Following Henry's example, Pearlies began to sew buttons onto their garments to represent patterns, words and symbols.They often have specific meanings, for example a heart means charity and a wheel is the circle of life. If you understand the symbols, the garments become like a language that can be read. A pearly suit in the Museum of London, for example, features playing cards on the jacket illustrating that life is a gamble. It also has donkeys, vital in pulling the costermonger’s cart to market. And it proudly bears the name of its wearer, F Bliss, Pearly King of Islington.

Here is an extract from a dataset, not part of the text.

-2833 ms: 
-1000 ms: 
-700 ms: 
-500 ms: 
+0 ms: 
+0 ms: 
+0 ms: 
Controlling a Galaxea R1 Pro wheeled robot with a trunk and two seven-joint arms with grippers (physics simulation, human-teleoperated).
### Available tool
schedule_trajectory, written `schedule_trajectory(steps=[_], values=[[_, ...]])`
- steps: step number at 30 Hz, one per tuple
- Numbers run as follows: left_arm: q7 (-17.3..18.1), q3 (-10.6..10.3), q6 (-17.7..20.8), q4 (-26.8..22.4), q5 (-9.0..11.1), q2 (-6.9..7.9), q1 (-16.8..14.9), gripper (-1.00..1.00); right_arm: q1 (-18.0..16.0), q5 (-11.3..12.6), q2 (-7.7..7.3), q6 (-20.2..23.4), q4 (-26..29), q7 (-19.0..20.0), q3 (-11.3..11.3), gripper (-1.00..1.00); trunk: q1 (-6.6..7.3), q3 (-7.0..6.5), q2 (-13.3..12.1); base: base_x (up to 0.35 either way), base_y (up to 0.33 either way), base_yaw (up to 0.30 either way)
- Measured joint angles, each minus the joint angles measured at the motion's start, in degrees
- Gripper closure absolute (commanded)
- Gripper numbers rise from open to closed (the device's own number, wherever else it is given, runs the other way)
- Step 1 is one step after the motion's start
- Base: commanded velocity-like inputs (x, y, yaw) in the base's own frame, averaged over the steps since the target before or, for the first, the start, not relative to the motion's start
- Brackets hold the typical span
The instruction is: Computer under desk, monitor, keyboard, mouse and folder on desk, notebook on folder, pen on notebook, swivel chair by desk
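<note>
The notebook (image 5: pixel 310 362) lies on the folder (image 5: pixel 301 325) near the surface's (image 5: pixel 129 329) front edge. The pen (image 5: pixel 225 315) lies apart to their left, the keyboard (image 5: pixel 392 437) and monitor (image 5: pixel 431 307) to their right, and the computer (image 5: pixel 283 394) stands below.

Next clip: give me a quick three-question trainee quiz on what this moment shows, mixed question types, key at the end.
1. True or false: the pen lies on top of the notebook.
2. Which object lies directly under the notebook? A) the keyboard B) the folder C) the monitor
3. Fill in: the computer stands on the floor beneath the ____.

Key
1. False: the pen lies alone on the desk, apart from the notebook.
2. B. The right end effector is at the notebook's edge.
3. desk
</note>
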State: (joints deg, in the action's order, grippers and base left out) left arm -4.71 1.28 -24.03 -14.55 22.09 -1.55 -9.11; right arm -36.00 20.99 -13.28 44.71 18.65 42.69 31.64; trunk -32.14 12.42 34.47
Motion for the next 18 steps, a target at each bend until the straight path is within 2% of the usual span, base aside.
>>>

Despite having historic roots, the Pearly Kings and Queens are not a thing of the past. To this day, every London borough has a Pearly Royal Family, making up a ruling class of several hundred people, many of whom are regulated by the Original Pearly Kings and Queens Association. The titles are hereditary, passed down through the generations until a pearly family moves out of the borough (in which case the title is passed to another family). Many of today’s families can trace their titles back to the late nineteenth century. Charity work is still central to the Pearlies, and each year, they hold an annual harvest festival, the includes performances of traditional music and Morris dancing, a thank you to the Londoners that support their work. The costumes are as flamboyant as ever, repleate with black suits painstakingly stitched with pearlescent beads, and feather plumes fit for a King!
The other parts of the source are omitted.